In my work as a Marriage and Family Therapist I sometimes deal with what are known as “emotional cutoffs.”   Emotional cutoffs are not the latest summer fashion, but are something that can occurs when conflict between two people--it could be family members, friends or colleagues--has become so volatile that they simply stop talking to each other and hardly even acknowledge that the other exists.  The “emotional cutoff” can last for years or decades, and even get passed on from one generation to another.  

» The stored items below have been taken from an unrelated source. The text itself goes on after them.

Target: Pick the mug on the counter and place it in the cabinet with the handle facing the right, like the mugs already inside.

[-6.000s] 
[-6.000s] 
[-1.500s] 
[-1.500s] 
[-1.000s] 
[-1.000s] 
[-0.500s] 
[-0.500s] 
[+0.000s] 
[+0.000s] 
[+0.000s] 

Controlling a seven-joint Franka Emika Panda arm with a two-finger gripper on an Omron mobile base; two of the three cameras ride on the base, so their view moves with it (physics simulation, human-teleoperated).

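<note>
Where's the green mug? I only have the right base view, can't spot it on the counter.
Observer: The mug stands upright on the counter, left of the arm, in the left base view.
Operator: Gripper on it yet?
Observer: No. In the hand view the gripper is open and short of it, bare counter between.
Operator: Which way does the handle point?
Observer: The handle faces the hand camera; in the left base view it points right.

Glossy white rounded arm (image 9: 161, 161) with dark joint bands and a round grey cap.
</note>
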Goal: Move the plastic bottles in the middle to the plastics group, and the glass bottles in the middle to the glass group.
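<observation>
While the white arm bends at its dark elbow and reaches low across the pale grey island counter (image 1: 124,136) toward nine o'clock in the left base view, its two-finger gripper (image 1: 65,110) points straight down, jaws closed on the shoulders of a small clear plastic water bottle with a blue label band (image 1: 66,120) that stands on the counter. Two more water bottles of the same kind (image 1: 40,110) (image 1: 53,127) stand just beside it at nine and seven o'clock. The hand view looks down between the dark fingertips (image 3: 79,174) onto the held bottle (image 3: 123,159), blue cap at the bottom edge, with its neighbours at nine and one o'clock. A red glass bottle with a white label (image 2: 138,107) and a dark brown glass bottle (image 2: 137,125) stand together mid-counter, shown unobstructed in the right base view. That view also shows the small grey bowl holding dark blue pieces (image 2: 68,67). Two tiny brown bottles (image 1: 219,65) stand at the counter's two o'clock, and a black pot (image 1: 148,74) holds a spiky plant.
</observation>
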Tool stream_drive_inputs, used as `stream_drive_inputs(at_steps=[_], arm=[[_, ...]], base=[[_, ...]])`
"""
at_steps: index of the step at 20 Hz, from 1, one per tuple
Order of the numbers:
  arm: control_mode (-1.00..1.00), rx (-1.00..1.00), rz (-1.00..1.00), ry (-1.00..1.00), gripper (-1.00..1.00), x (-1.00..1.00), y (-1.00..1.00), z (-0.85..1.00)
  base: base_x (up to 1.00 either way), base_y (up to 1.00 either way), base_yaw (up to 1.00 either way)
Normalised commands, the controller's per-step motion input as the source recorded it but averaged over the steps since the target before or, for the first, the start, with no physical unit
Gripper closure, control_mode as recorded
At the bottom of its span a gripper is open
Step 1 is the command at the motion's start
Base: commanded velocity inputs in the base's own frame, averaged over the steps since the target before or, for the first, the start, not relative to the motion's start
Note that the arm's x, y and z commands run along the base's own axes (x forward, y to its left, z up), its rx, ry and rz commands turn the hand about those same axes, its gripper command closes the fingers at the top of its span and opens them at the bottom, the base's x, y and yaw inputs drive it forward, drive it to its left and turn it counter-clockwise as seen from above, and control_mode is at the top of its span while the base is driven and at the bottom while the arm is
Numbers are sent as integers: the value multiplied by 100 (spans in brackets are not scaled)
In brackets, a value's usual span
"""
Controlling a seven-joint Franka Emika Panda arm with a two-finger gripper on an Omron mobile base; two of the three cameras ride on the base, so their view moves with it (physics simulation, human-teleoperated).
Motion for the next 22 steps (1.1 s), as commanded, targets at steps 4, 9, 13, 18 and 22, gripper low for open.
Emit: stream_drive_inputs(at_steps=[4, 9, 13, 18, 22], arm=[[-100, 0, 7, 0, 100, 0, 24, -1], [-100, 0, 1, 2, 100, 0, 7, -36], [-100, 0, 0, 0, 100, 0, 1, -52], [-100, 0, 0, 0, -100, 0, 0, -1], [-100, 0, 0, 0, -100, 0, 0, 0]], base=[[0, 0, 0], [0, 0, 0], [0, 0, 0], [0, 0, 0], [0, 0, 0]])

The tension that leads to such an “emotional cutoff” usually builds for some time, but the final blow that creates the cutoff is usually some incident where one of the parties has finally had it and loses all control of their anger and just “goes off” on the other person.  They literally spew years of built up anger and hurt, and in the process create irreparable hurt in the relationship.  This spewing is not unlike the recent spewing of the Eyjafjallajokull volcano in Iceland.

 

This whole volcano incident is what has me thinking about emotional cutoffs.  Like emotional cutoffs, volcano eruptions occur in all different degrees and intensity, as well as the damage they cause.  The current volcano eruption in Iceland has paralyzed hundreds of thousands of people, leaving them isolated, alone, unable to connect with loved ones and unable to move from where they are.

 

The spewing of ashes, like the spewing of emotions, never leads to something positive.  Things become much less clear after spewing. I just read an article that said one concern in Iceland right now is that whenever one volcano erupts, the history has been that this often triggers other eruptions of nearby volcanos. How true this can be in relationships as well!  Spewing is indeed contagious.

 

So what are the alternatives?  Regarding volcanos, there probably aren’t any--they don’t exactly have the ability to make conscious decisions to do something different.  Regarding relationships, there are always other, better options.  You and I do have the ability to make conscious decisions about how to express our hurt and anger.  Scripture says, “Be angry, but do not sin.”  I take this to mean that there is an important difference between the feeling of anger--or hurt (which is almost always hiding under the cover of anger)--and its expression.  Feelings are neutral; behaviors--what we do with our feelings--are not.

 

When you first feel hurt or anger towards someone you care about, make the decision to talk about it with them right away.  Avoid self-righteousness and bring it up in a way that respects that they have their own version, their own experience of what has happened.  After you have spoken, be prepared to really listen to their side of things.    This listening sounds easy in theory, but because most of us dislike conflict and work to avoid it, we often avoid having the conversations we need to have when tension is first felt in a relationship.

 

I just read the following on a U.S. Geology Service website:  “Removing, transporting, and disposing volcanic ash is a dirty, time-consuming, and costly challenge.”  I have no experience with cleaning up the fallout of volcanic ash, but I’m sure this information is true.  I do have plenty of experience helping people clean up the fallout from “emotional volcanic ash” and I can assure you it is just as dirty, time-consuming and costly.  While there is nothing we can do to stop geological volcanoes, we absolutely can--and must--do all that we are able to do to prevent emotional volcanoes in ourselves in those around us.  The cost and cleanup are simply far too high.